Freakishly Big Eyes

To once again shamelessly ride the coattails of research in the news, Nilsson et al. (2012) argued that the enormous eyes of Architeuthis and Mesonychoteuthis are adaptations for detecting Sperm Whales (Physeter). The authors demonstrated that pupils larger than 25 mm are subject to diminishing returns except in the ability to discern large moving objects at great depths from the disturbance to bioluminescent organisms. They calculated that below 600 meters, 90 mm pupils would be able to discern a Physeter 120 m away, allowing the cephalopods an opportunity for “suitably timed and forceful escape behavior”. The data on eye effectiveness are fascinating and the proposed eye function seems plausible, however the paper contains some claims and speculations which are… troubling.

A (barely) living _Architeuthis_. From Wikipedia Commons.

Nilsson et al. claimed that Architeuthis and Mesonychoteuthis have disproportionately large eyes but presented no compelling reason why. They cited Zeidberg (2004) and stated the allometric growth factor [of eye diameter relative to mantle length] for smaller squid is below 0.7″ but failed to mention the study only covered growth within the species Doryteuthis opalescens. The application of intraspecific allometry from a distant relative is pointless and I see no reason to dismiss the possibility that Giant and Colossal squid eyes are ‘normal’. Comparisons are complicated for Architeuthis due to its (apparent) phylogenetic isolation but compared to other oegopsids it seems positively modest. Mesonychoteuthis is not isolated and other cranchiids (when not stalk-eyed paralarvae) appear to have the largest eyes which can plausibly fit on a head, and beyond. This doesn’t necessarily mean Architeuthis and Mesonychoteuthis aren’t abnormal for their size, but far more interspecific data are needed on adult cephalopod eye size before making any pronouncements. 

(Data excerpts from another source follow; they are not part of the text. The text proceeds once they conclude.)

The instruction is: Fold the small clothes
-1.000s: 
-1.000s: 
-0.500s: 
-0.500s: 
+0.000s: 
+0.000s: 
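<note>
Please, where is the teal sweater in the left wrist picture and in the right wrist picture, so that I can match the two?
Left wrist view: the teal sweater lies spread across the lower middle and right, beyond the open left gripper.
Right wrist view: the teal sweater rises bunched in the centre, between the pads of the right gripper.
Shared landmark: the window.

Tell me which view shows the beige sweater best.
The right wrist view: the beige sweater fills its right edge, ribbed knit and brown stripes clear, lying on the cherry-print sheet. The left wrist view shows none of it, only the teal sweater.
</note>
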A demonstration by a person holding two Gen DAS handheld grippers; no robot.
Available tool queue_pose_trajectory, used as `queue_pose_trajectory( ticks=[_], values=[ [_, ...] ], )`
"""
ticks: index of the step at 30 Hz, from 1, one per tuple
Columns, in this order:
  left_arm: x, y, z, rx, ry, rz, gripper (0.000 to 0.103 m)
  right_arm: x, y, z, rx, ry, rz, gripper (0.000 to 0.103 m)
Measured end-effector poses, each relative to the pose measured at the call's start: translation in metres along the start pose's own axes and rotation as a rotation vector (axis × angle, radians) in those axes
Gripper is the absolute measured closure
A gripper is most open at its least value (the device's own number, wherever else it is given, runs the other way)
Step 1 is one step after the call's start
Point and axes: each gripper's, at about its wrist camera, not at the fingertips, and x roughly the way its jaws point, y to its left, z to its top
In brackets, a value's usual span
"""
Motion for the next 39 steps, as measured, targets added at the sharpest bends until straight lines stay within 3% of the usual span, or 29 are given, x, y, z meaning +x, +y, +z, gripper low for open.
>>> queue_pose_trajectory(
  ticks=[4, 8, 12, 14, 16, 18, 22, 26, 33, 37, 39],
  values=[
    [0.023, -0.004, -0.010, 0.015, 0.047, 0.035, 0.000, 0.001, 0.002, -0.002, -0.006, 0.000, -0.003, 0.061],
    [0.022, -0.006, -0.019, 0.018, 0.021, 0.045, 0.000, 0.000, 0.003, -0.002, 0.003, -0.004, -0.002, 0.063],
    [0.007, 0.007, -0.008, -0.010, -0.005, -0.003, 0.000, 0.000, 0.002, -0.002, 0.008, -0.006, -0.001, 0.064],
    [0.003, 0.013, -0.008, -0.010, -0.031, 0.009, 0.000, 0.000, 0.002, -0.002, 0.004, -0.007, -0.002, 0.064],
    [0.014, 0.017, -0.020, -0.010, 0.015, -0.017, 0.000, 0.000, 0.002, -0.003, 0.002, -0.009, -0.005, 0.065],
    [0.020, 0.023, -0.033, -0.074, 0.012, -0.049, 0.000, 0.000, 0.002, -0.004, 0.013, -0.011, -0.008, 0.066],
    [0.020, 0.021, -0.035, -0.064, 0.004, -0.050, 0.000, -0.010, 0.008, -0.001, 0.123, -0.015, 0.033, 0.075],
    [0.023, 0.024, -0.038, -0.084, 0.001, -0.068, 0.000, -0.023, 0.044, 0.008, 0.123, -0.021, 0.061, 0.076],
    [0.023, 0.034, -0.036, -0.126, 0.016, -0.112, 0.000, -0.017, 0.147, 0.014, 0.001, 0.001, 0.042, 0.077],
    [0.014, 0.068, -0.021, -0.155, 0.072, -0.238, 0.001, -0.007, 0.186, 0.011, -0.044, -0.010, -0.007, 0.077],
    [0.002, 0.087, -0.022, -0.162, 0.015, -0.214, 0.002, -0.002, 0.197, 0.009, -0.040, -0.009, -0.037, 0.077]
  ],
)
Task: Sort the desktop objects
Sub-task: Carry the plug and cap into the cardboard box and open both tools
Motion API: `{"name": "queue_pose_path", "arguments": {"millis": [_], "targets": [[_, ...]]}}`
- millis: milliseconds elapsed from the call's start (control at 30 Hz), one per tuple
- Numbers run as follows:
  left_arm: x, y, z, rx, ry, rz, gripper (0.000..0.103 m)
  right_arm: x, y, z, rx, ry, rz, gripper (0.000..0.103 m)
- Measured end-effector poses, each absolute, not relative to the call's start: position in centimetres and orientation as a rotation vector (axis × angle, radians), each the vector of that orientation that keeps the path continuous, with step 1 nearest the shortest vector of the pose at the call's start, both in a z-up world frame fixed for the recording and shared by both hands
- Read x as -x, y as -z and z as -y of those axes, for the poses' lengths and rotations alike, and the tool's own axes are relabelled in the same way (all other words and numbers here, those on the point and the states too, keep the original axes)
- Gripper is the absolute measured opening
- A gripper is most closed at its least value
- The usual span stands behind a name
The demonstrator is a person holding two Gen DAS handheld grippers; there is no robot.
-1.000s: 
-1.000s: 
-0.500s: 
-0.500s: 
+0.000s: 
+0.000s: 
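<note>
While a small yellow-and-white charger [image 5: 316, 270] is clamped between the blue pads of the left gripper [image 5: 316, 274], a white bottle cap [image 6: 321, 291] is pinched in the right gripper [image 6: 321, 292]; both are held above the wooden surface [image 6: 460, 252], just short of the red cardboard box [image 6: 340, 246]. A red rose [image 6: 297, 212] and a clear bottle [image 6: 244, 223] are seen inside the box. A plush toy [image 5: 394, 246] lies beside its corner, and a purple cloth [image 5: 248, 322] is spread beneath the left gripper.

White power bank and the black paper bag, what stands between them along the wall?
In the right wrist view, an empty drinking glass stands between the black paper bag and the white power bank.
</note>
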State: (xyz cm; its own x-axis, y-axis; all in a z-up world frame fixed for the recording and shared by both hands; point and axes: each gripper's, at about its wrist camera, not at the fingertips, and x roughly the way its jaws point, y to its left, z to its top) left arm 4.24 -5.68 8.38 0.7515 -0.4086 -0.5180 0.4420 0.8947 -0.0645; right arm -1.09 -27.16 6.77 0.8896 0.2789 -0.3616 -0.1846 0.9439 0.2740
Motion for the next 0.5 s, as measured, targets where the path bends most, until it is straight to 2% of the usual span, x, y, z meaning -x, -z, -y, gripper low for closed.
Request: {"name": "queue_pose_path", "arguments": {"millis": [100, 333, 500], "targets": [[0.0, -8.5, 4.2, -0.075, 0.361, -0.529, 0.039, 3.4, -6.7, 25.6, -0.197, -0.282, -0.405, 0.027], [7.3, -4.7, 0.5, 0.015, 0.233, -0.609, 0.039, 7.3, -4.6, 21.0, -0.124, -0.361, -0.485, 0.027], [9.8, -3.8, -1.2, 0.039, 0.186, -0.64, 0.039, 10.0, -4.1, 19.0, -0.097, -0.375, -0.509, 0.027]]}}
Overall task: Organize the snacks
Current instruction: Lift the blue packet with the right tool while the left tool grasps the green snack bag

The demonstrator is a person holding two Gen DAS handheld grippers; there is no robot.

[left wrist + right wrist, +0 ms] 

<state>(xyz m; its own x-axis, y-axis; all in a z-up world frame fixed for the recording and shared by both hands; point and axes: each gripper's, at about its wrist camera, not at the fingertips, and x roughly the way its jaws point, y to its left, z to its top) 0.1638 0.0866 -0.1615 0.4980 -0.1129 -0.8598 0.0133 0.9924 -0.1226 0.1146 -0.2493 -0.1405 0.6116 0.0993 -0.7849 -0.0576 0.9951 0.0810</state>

_Haliphron atlanticus_ from Wikipedia Commons.

Nilsson et al. imagined a scenario where Physeter predation drove gigantism in squids since large body size would offer more power to escape and would be needed to “build, sustain, and propel a pair of soccer-ball-sized eyes”. They do not appear to have realized that there is another cephalopod with eyes just as big as those of the Giant and Colossal Squids, Haliphron atlanticusThe Mesonychoteuthis measured by Nilsson et al. had an eye 270-280 mm in diameter and the Architeuthis eye diameter calculated from a photograph was “at least” 270 mm; in comparison, the largest Haliphron had eyes “about” 40% of the 0.69 m mantle length (O’Shea 2004) or ~276 mm. The Mesonychoteuthis was apparently the individual with a 2.5 m mantle and weight of 495 kg, compared to only 75 kg for the Haliphron (O’Shea 2004). The mass (and mantle length) of the Architeuthis measured by Nilsson et al. was not given, but is undoubtedly far more than Haliphron as the head width appears to be around 60 cm. Unless there is some fundamental difference between squid and octopus eyes, this suggests that Architeuthis and Mesonychoteuthis could potentially have much larger eyes. Why Haliphron would have some of the proportionally largest eyes for a cephalopod despite already being the largest octopus is puzzling. Like the squids it is prey of Physeter (Santos et al. 2002) but so is the other giant octopus Enteroctopus dofleini (Fiscus et al. 1989) with its modestly-sized eyes, among myriad other deep-sea cephalopods.

This is a rich topic and there are so many other aspects to explore. As hinted at the similar size of Architeuthis, Mesonychoteuthis, and Haliphron eyes – have these species reached some structural or functional limit? How do the eyes of other giant cephalopods (e.g. Galiteuthis phylluraMegalocranchia fisheriOnykia robustaTaningia danaeDosidicus gigas) compare? One study found the main stomach contents by mass of Southern Sleeper Sharks (Somniosus antarcticus) to Mesonychoteuthis (52%) with Architeuthis present in considerable quantities as well (15%) (Cherel & Duhamel 2004) – how often do the sharks prey on the cephalopods and are they more efficient predators than Physeter due to their much smaller size? Is it possible the eyes have some other, unforeseen function? Alas, Nilsson et al. discuss ichthyosaurs.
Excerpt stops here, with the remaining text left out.